Give us back our crown jewels

Indeed. Let's hope Tony doesn't go the other way and decided that the data collection should be entirely privatised. Sell off ownership for a headline grabbing (but massively undervalued and short sighted) few billion and then have the public taxpayers purse buy it back for the rest of time.

Monday, March 06, 2006

 

RFC : Linux Kernel Compilation for Newbies

re: linux kernel compilation for newbies

tis cool. mad props to anyone who has got their head around it and bothered to take the time to share what they have learned with others.

but.

this is not a simple science, for various reasons. You can re-compile the (k)ubuntu kernel easily enough thanks to the wonderful forums, but that is only half the battle if you are a laptop (or modern hardware) user, and you need special (proprietery) drivers.

Now you have to go find the non-kernel stuff (nvidia, ndiswrapper, aka non open source stuff), and figure out how to make it talk nicely with your shiny new kernel.

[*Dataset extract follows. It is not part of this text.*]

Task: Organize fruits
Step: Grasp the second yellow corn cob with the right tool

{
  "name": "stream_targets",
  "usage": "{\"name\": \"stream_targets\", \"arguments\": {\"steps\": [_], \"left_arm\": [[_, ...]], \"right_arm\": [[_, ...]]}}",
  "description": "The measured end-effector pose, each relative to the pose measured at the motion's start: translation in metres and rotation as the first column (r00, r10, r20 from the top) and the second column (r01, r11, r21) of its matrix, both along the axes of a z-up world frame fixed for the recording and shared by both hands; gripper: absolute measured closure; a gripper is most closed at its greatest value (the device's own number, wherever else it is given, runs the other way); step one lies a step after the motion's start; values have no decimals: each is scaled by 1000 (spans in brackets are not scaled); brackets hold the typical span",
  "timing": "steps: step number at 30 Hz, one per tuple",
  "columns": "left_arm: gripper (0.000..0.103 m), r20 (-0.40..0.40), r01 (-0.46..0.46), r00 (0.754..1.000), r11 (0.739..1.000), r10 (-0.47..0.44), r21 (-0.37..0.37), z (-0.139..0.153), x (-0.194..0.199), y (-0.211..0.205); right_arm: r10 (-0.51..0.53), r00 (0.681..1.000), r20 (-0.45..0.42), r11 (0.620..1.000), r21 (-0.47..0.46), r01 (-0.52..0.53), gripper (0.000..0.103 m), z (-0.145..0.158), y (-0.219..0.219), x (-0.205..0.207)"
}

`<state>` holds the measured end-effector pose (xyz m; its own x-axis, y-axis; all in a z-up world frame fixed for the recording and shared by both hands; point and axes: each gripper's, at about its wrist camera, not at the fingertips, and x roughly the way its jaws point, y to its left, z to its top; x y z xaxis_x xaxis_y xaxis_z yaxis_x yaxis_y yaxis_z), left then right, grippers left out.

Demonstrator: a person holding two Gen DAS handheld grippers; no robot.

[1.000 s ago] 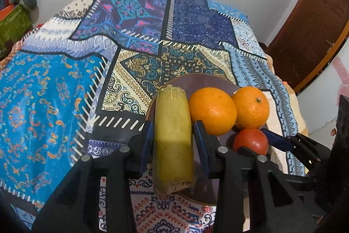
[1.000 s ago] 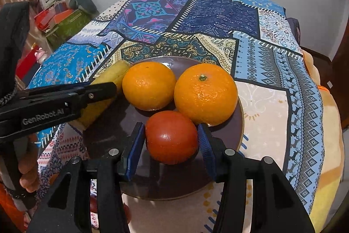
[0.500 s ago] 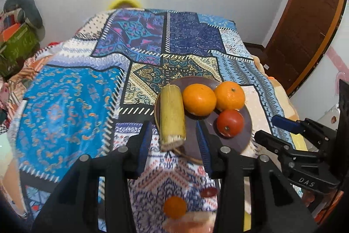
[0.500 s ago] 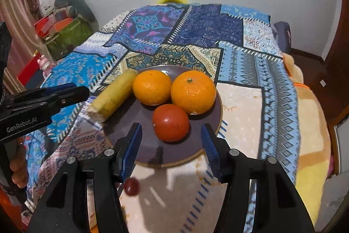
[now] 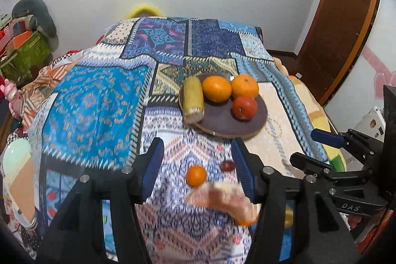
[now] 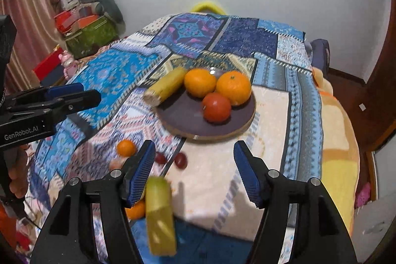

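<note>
A dark round plate (image 5: 222,120) (image 6: 183,120) on the patterned bedspread holds a banana (image 5: 193,98) (image 6: 166,87), two oranges (image 5: 216,88) (image 5: 244,86) (image 6: 200,82) (image 6: 234,87) and a red tomato (image 5: 244,107) (image 6: 216,107). My left gripper (image 5: 198,170) is open and empty, pulled back above loose fruit: a small orange (image 5: 196,175), a dark red fruit (image 5: 227,165) and a blurred peach-coloured piece (image 5: 222,199). My right gripper (image 6: 194,170) is open and empty. A second banana (image 6: 159,214), a small orange (image 6: 126,147) and dark red fruits (image 6: 180,160) lie near it.
The bedspread (image 5: 99,100) covers a bed against a white wall. A green box with clutter (image 6: 91,34) stands at the left. A wooden door (image 5: 346,16) is at the right. The bed's right edge (image 6: 341,140) drops off beside the plate.
Both grippers have let go, the left of the banana and the right of the tomato, and have drawn back and up from the plate. Loose fruit near the front edge has come into view.
</note>
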<state>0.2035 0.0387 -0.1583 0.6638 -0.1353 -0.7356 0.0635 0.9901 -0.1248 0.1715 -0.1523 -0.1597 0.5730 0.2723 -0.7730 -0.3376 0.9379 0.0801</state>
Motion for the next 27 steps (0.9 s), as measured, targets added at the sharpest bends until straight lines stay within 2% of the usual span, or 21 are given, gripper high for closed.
{"name": "stream_targets", "arguments": {"steps": [7, 15, 21, 23, 25, 27], "left_arm": [[46, -58, 11, 998, 1000, -10, 5, -22, -31, 1], [46, -155, 41, 987, 999, -40, 7, -60, -49, -11], [44, -168, 61, 984, 998, -61, -7, -67, -54, -22], [44, -167, 64, 984, 998, -64, -5, -67, -52, -25], [44, -168, 68, 983, 998, -69, -9, -65, -48, -29], [43, -168, 74, 983, 997, -75, -13, -64, -45, -34]], "right_arm": [[10, 998, -63, 1000, -8, -10, 41, -23, 4, -22], [19, 989, -146, 997, -70, -30, 41, -63, 15, -34], [36, 985, -167, 995, -86, -51, 42, -76, 22, -35], [57, 984, -168, 995, -68, -69, 47, -76, 21, -36], [85, 980, -182, 996, -26, -91, 62, -76, 19, -36], [111, 977, -180, 994, 2, -112, 70, -74, 18, -38]]}}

what we need is less forum howto posts, and more auto configuration scripts that someone can download, chmod and run.

let us be blunt here:

* if you are seriously running linux, you will, sooner or later, need to re-compile your kernel to get some device/driver working
* it isn't simple, even for (many of) the vaugely tech savy

if (k)ubuntu can do it for the basic installation and configuration, then it ought to be possible to do the same for adding or updating a usb webcam driver

 

How to make AOL Pay

re: AOL charging to accept email.


The solution here is to figure out a way to make AOLs mail servers work harder.

Like not accepting any email from them on the first couple of attempts, forcing them to store the email longer and retry.

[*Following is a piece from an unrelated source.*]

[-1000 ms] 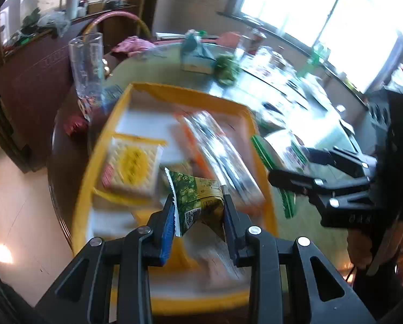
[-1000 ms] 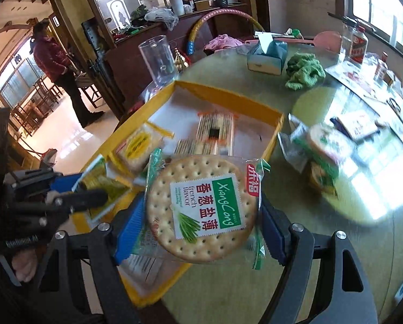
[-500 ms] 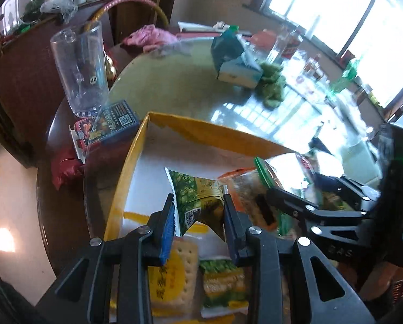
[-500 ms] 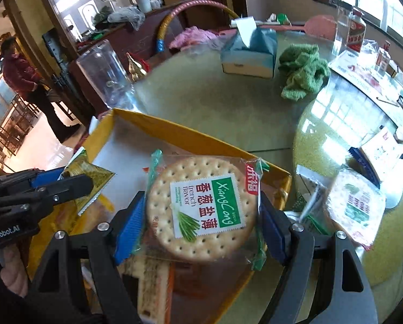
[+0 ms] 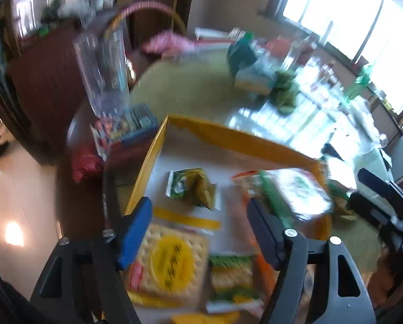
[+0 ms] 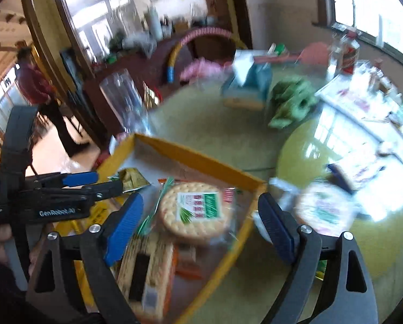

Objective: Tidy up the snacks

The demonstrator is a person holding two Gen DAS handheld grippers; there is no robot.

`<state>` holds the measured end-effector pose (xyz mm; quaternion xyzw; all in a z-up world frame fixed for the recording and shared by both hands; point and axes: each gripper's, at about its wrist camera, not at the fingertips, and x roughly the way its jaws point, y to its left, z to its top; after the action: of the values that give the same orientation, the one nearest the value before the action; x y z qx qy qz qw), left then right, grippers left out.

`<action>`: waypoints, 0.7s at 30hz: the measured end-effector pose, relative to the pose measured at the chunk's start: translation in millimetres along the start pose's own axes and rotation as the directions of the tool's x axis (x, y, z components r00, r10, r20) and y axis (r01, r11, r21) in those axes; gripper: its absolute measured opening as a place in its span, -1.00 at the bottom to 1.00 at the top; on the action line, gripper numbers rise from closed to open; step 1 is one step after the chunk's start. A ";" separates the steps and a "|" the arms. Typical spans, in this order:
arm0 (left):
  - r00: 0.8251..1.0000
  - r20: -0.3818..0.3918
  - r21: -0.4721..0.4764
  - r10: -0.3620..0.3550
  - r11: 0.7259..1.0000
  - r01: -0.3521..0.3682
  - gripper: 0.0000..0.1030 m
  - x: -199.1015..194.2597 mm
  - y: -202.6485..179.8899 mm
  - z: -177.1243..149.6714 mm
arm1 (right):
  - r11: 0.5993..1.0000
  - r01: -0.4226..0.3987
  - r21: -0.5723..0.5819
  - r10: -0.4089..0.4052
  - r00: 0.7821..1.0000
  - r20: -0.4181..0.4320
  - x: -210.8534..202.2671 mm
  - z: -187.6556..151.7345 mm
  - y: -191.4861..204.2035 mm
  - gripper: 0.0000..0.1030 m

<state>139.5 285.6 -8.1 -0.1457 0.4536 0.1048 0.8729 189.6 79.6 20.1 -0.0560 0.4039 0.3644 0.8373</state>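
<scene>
A yellow-rimmed tray point(image 5: 228, 135) point(image 6: 198, 159) sits on the round table. My left gripper point(image 5: 198, 221) is open and empty above its near end. A small green snack packet point(image 5: 193, 186) point(image 6: 132, 178) lies loose on the tray floor just beyond it. My right gripper point(image 6: 198, 221) is open and empty. The round cracker pack point(image 6: 198, 210) point(image 5: 296, 191) lies in the tray's far right corner, between and beyond its fingers. A square yellow cracker pack point(image 5: 171, 262) and a long orange biscuit pack point(image 6: 150, 264) also lie in the tray.
A tall glass point(image 5: 104, 70) point(image 6: 123, 100) stands left of the tray, with a card box point(image 5: 128, 124) by it. A tissue box point(image 6: 250, 86) and green cloth point(image 6: 293, 102) sit behind. Another round cracker pack point(image 6: 325, 208) lies right of the tray.
Both grippers have opened. The green packet has dropped from the left gripper onto the tray, and the round cracker pack has dropped from the right gripper into the tray's corner. Both grippers pulled back.
</scene>
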 end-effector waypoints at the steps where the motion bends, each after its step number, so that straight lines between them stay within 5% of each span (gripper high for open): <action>1: 0.999 0.033 0.003 0.007 1.000 -0.007 0.49 -14.4 -6.8 -6.6 | 1.000 -0.005 0.010 0.005 1.000 0.024 -12.7 -2.1 -6.0 0.73; 4: 0.995 0.093 0.007 -0.043 0.999 0.042 0.55 -44.9 -32.4 -25.5 | 0.998 -0.008 0.054 0.003 0.997 0.081 -58.3 -17.7 -35.8 0.74; 10: 0.978 -0.002 0.085 -0.209 0.974 0.209 0.56 -45.5 -112.8 -45.3 | 0.980 -0.024 0.197 0.008 0.997 0.081 -120.3 -71.4 -100.2 0.74; 15: 0.980 -0.049 0.097 -0.191 0.976 0.195 0.56 -31.2 -156.4 -55.8 | 0.959 -0.072 0.273 0.058 0.997 0.056 -134.0 -110.2 -133.0 0.74; 21: 0.987 0.004 0.053 -0.161 0.986 0.161 0.56 -42.4 -158.8 -95.3 | 0.962 -0.092 0.256 0.103 0.994 -0.032 -100.0 -84.9 -146.3 0.74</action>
<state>93.0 101.6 0.1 -0.1587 0.4394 0.0228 0.8839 190.7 -116.4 5.8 0.0637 0.4684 0.3489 0.8092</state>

Third time they tried to send it, you accept the email. No email is lost. People sending via AOL just find their email takes a few hours longer to arrive. Which surely can't be too unusual for an AOL user anyway.

There are lots of us, and if we can increase the load on AOLs mailservers by 5% that equates to a lot of money they have just wasted.

Best of all, they have no way to know if you are being nasty, or just have a problematic email server at the moment.

Another way would be to setup your "out of office" assistant to send a standard response to everyone with an @aol.com email address that sends you an email.